Falar sozinho é sinal de problema mental?
Durante anos, a imagem de alguém conversando consigo mesmo foi associada à instabilidade. No entanto, pesquisas citadas pelo jornalista Walter Vasquez apontam que a fala autodirigida é comum e não indica, por si só, qualquer transtorno psicológico.
Para a psicologia, verbalizar pensamentos é parte natural do funcionamento mental. A prática aparece desde a infância e acompanha o desenvolvimento humano, refletindo uma mente ativa que organiza ideias e busca soluções.

O que a ciência diz sobre falar sozinho?
Do ponto de vista científico, a fala autodirigida atua como ferramenta de autorregulação e organização mental.

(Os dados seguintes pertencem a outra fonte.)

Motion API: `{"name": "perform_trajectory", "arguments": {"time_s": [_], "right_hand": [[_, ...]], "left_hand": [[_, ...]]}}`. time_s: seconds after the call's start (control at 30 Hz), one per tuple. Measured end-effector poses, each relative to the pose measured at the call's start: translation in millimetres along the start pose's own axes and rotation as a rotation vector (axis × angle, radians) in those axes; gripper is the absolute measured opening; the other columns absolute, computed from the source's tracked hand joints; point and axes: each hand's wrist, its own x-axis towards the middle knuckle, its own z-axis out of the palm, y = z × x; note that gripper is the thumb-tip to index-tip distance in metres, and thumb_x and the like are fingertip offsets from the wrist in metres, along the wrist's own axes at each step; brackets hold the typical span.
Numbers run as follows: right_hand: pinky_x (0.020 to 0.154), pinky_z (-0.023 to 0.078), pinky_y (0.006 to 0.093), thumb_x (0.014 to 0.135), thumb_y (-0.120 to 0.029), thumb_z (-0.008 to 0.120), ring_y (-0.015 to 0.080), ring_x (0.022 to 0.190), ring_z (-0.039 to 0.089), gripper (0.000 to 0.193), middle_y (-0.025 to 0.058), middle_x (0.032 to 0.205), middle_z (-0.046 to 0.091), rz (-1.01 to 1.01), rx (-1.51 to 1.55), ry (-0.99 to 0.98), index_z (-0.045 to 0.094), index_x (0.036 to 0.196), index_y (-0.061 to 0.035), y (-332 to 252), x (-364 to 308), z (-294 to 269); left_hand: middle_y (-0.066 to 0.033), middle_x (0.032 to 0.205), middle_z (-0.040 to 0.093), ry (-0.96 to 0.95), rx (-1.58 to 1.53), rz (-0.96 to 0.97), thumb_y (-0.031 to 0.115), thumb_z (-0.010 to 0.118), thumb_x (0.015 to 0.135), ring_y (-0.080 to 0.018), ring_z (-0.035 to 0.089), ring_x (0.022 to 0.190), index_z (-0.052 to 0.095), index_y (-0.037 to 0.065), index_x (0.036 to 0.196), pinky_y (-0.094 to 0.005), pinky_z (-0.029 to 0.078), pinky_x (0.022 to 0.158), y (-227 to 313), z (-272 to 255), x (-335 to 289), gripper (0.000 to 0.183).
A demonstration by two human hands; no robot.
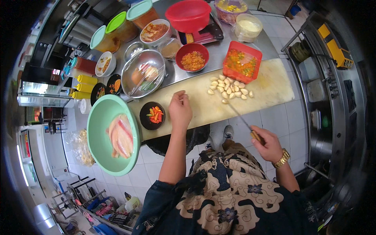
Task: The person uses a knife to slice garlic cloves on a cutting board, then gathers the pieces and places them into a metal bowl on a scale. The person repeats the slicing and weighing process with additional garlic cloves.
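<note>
Two hands: right hand (pixel 266 143) grips a knife (pixel 239 116) pointing at garlic (pixel 229 88) beyond; left hand (pixel 180 109) rests half-curled, empty, on the desk (pixel 274 88).

A big green bowl (pixel 102 117) with pink fish pieces (pixel 121 136) sits far to the left of the hands. A small black dish (pixel 145 119) of chopped chillies is just beside the left hand. Past the hands stand a red bowl (pixel 188 15), a red square tub (pixel 229 71) and yellow bottles (pixel 86 80).
</note>
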Motion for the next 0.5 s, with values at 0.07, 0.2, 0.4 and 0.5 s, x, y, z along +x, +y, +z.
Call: {"name": "perform_trajectory", "arguments": {"time_s": [0.07,0.2,0.4,0.5], "right_hand": [[0.092,0.058,0.0419,0.097,-0.014,0.068,0.0368,0.106,0.074,0.047,0.0221,0.118,0.074,0.105,-0.025,0.109,0.063,0.143,-0.0047,19,-19,-14],[0.098,0.056,0.0456,0.098,-0.014,0.066,0.0399,0.113,0.072,0.047,0.0239,0.124,0.073,0.208,-0.225,0.433,0.062,0.143,-0.0035,68,-28,-26],[0.091,0.057,0.0511,0.1,-0.024,0.064,0.0443,0.11,0.068,0.051,0.0235,0.127,0.069,0.288,-0.414,0.535,0.058,0.146,-0.004,82,64,-41],[0.092,0.055,0.0521,0.096,-0.025,0.067,0.0417,0.112,0.066,0.052,0.0206,0.131,0.066,0.44,-0.48,0.436,0.06,0.144,-0.0054,64,105,-40]], "left_hand": [[-0.015,0.109,0.076,-0.176,-0.258,-0.035,0.009,0.065,0.103,-0.0212,0.073,0.088,0.069,-0.002,0.122,-0.0334,0.059,0.079,0,14,-8,0.022],[-0.0072,0.112,0.075,-0.458,-0.361,-0.019,0.007,0.062,0.106,-0.0124,0.07,0.093,0.067,-0.001,0.127,-0.0275,0.06,0.08,9,38,-10,0.023],[-0.0126,0.119,0.075,-0.312,-0.281,0.085,0.0,0.06,0.1,-0.0175,0.071,0.099,0.069,-0.001,0.126,-0.0321,0.059,0.088,2,38,7,0.027],[-0.0174,0.13,0.072,-0.265,-0.065,0.282,0.002,0.061,0.098,-0.0288,0.069,0.114,0.068,-0.001,0.127,-0.0404,0.054,0.102,-3,33,16,0.031]]}}
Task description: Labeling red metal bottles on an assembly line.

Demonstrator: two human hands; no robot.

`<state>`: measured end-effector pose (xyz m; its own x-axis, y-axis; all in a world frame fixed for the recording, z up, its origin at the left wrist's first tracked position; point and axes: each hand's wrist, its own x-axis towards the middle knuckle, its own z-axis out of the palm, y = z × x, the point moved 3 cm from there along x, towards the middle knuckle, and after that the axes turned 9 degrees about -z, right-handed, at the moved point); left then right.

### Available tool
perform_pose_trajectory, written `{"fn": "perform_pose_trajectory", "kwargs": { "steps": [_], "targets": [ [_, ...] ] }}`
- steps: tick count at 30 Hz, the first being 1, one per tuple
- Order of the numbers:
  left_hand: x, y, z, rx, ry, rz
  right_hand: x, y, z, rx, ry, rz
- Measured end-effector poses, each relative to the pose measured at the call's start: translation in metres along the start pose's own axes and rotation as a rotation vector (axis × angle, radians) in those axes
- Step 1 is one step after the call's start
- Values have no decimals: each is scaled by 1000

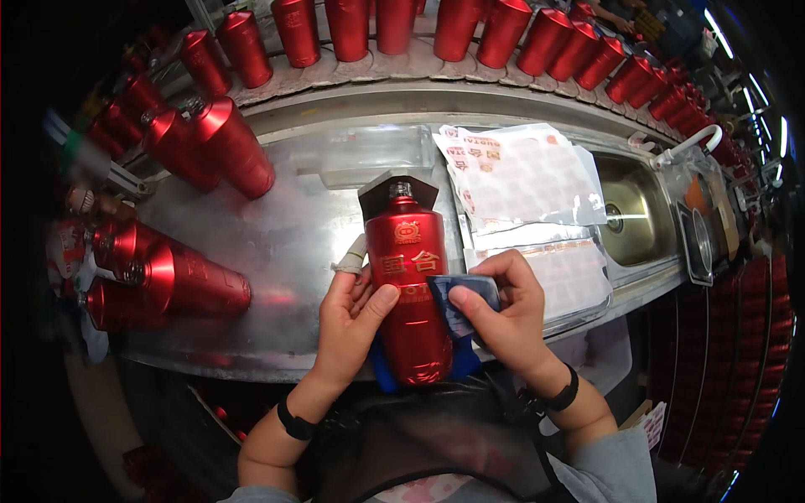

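The red bottle (411, 323) lay left of the printed sheets (537, 184), neck away from me, my left hand (342, 327) curled around its side. My right hand (513, 323) pinched a dark blue pad (449, 312) against it. A slack left grip could have let the smooth body roll; heavy rubbing could have scuffed the gold lettering (425, 262). Some left fingers hid behind the bottle; its base, nearer me than the sheets, perhaps rested on blue cloth (466, 360).

Factory, conveyor (356, 72) lined with red bottles (505, 32), steel workbench (302, 226), inset sink (644, 205)
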<state>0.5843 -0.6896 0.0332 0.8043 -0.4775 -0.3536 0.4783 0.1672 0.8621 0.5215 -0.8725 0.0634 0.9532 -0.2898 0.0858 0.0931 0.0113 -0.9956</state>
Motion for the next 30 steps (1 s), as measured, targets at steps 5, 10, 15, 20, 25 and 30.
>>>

Ao colocar pensamentos em palavras, o cérebro estrutura melhor as informações, como demonstram pesquisas mencionadas no estudo.
- Melhora da memória, especialmente ao dizer em voz alta o nome de objetos como chaves ou celular.
- Maior foco visual, pois o estímulo auditivo reforça a busca cerebral.
- Organização de tarefas, facilitando planejamento e priorização.
Por que verbalizar pensamentos ajuda no controle emocional?
Especialistas explicam que falar consigo mesmo pode reduzir o impacto do estresse. Ao usar a terceira pessoa, cria-se um distanciamento emocional, permitindo avaliar situações difíceis com mais objetividade e equilíbrio.
Essa estratégia é comum entre atletas de alto rendimento e profissionais que enfrentam pressão constante. A prática funciona como reforço positivo, ajudando a lidar com frustrações e até a reduzir níveis de cortisol.

Esse comportamento é normal desde a infância?
Na infância, é comum que crianças narrem suas próprias ações enquanto brincam. Esse hábito auxilia no aprendizado e na compreensão do ambiente, reforçando a autoconsciência e o domínio de habilidades.
- Ensaiar conversas difíceis, preparando respostas antes de situações importantes.
- Consolidar aprendizados, reforçando conteúdos ao ouvi-los em voz alta.
- Fortalecer a autopercepção, compreendendo melhor emoções e reações.
Assim, segundo a ciência e a psicologia, conversar consigo mesmo é uma função cerebral sofisticada que integra pensamento, emoção e ação, mostrando que esse hábito pode ser mais útil do que muitos imaginam.